> TRY IT
Only lines that contain the word "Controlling" are to be returned from the data below.

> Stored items
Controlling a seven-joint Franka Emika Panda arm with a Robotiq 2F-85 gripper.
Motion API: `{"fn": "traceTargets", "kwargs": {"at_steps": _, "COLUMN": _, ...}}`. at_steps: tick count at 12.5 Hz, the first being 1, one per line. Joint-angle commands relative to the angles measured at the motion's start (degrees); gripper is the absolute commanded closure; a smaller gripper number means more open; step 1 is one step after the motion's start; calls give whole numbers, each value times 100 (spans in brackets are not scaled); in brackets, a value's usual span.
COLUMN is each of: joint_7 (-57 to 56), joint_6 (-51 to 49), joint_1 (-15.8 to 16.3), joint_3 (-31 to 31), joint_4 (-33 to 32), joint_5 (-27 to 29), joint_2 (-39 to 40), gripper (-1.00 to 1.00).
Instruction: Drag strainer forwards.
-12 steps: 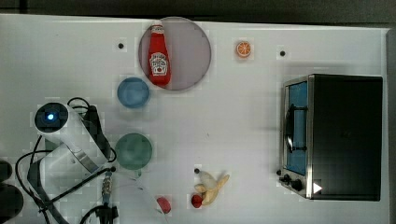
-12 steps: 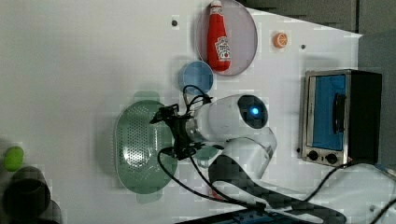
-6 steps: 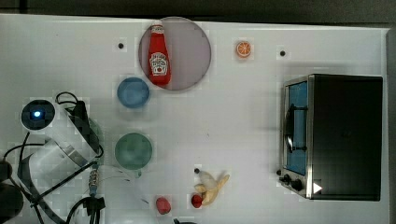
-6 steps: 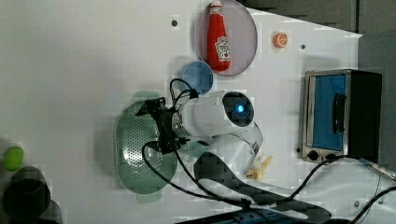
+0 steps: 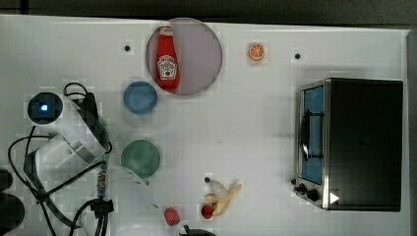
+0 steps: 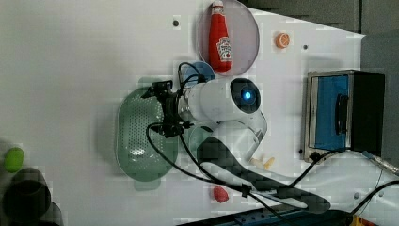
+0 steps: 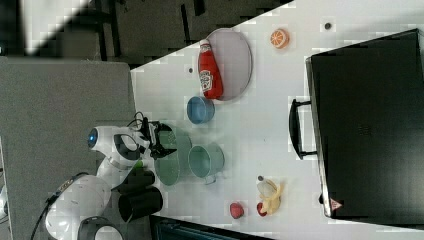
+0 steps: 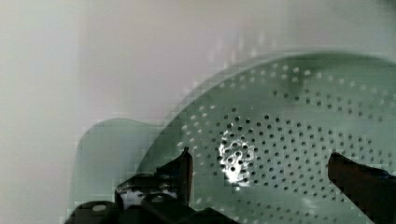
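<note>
The gripper (image 8: 259, 161) is seen spread wide apart above the strainer (image 8: 299, 140). Nothing is held between its fingers (image 8: 182, 168).

- In the top view, strainer hidden beneath the white arm (image 5: 74, 142) and its cables
- In the left view, right side of the strainer (image 6: 141, 136) covered by the gripper (image 6: 164, 110) and arm; green cup (image 6: 197, 136) mostly hidden behind the arm
- In the right view, left rim of the strainer (image 7: 170, 160) overlapped by the gripper (image 7: 156, 139); contact with the rim too small to tell
- In the wrist view, strainer (image 8: 289, 140) cut off by the frame edges; fingers (image 8: 180, 170) blurred dark shapes, cut at the edge
- Dark cylinders (image 6: 26, 200) at the left view's bottom left cut off, blurred
- Small red item (image 5: 171, 215) near the top view's bottom edge too small to identify
</note>
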Motion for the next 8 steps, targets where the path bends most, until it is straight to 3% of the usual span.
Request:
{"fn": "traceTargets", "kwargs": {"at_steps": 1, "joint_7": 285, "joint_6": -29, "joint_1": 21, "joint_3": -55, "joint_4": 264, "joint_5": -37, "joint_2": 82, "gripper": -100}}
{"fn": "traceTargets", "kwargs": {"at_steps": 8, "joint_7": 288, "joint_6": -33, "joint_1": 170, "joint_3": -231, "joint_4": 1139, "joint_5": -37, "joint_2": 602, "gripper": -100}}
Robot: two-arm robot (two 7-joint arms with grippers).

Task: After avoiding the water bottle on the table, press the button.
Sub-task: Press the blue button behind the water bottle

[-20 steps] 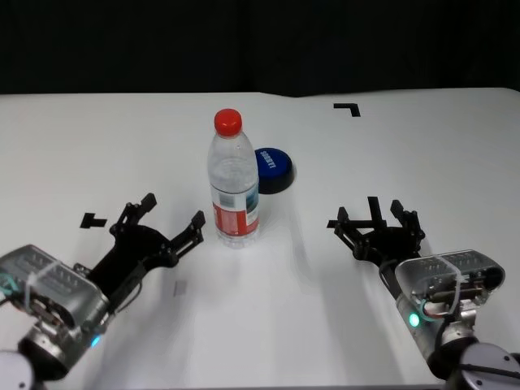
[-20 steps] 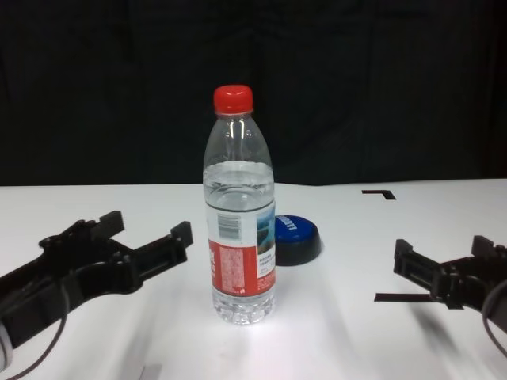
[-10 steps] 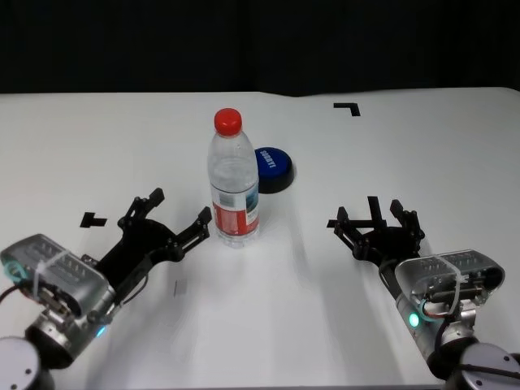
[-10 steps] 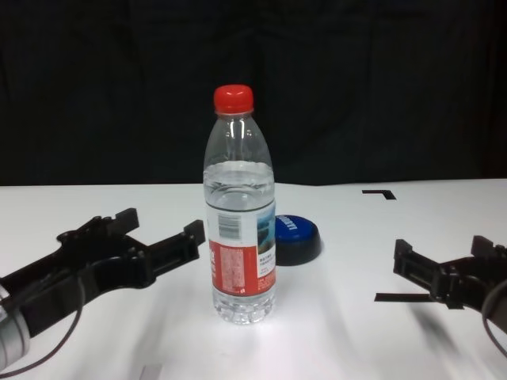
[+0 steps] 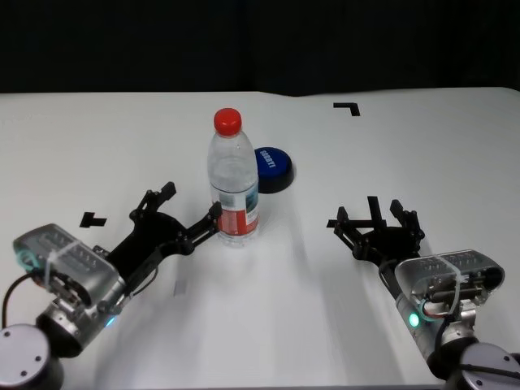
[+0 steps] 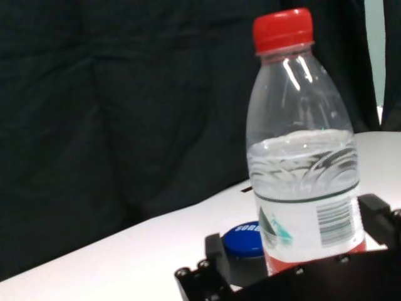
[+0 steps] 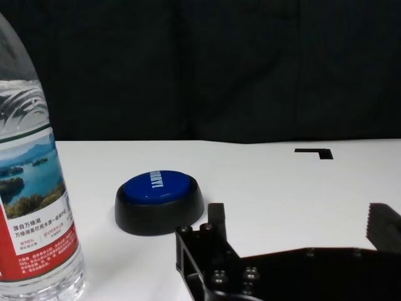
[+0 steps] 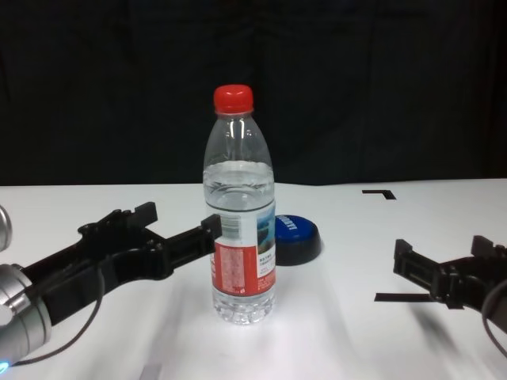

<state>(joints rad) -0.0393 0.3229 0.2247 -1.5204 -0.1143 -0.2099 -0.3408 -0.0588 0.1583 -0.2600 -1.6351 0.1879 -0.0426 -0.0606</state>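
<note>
Clear plastic with a red cap, the water bottle (image 5: 234, 180) stands upright near the middle of the white tabletop (image 5: 422, 154), roughly two-thirds full, its red, white and blue label wrapped around the lower half. Just behind it and slightly toward the robot's right sits the button (image 5: 273, 169), a low blue dome on a dark base, close to the bottle but not touching it. The left gripper (image 5: 190, 211) reaches in from the robot's left at the height of the label, its jaws spread wide; the nearer finger's tip lies right at the bottle's side, while the other finger stands well clear to the left. In the left wrist view the bottle (image 6: 305, 157) rises directly ahead of the jaws with the button (image 6: 244, 241) low behind it. The right gripper (image 5: 375, 221) rests low over the tabletop well to the right of the bottle, jaws open and holding nothing. A black corner mark (image 5: 348, 107) lies far back on the right.
</note>
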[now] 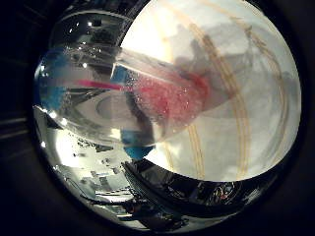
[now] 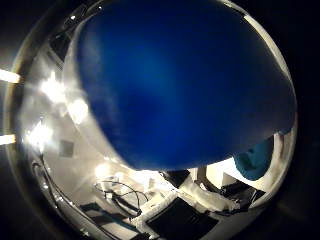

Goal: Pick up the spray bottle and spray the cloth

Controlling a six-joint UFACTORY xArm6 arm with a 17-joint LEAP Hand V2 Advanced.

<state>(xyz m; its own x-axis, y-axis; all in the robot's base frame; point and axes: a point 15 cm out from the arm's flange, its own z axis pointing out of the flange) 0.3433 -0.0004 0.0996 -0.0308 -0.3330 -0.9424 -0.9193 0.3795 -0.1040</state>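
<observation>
Hand state I cannot tell; none of it shows. Against my palm, the clear spray bottle (image 1: pixel 123 103) fills the view, its blue part (image 2: pixel 185 85) close too, long axis pointing over the striped cloth (image 1: pixel 236 98) behind.

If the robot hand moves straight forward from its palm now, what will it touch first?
Most likely the spray bottle: its clear body fills the view close to the palm. The white cloth lies beyond it.
</observation>
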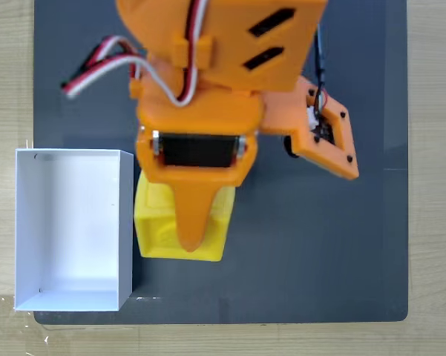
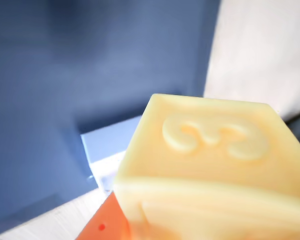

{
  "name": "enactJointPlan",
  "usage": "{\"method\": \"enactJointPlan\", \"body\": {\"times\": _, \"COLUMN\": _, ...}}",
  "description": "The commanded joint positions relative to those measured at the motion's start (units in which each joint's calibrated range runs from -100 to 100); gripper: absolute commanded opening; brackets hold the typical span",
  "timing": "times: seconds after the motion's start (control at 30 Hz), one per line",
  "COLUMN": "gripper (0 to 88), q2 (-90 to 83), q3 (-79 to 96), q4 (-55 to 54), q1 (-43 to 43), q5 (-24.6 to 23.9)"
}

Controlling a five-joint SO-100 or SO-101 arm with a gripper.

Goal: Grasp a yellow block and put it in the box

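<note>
Standing on the dark mat (image 1: 319,245), the white box (image 1: 73,285) served as the reference point. The yellow block (image 1: 156,230) sat just beside its right wall in the fixed view, under the orange gripper (image 1: 189,241), whose one visible finger lay across the block's top. Whether the fingers pinched it could not be told. The wrist view showed the block (image 2: 214,150) close, an embossed mark on its face.

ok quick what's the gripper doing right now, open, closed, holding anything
Gripper: over the yellow block, which looms close in the wrist view; whether the jaws are shut on it cannot be told.
</note>
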Motion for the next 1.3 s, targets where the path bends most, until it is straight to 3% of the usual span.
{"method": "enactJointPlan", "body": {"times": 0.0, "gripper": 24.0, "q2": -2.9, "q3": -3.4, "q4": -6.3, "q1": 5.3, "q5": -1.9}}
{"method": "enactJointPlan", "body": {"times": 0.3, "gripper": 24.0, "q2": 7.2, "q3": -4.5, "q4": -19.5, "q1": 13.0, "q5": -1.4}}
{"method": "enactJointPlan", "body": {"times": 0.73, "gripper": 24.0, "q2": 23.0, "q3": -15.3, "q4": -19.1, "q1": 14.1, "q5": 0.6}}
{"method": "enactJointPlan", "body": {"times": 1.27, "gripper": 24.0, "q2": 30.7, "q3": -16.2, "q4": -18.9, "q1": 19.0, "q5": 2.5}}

> REPLY
Controlling a seven-joint Franka Emika Panda arm with a Robotiq 2F-85 gripper.
Controlling a six-joint UFACTORY xArm6 arm with a 17-joint LEAP Hand V2 Advanced.
Controlling a five-joint SO-100 or SO-101 arm with a gripper.

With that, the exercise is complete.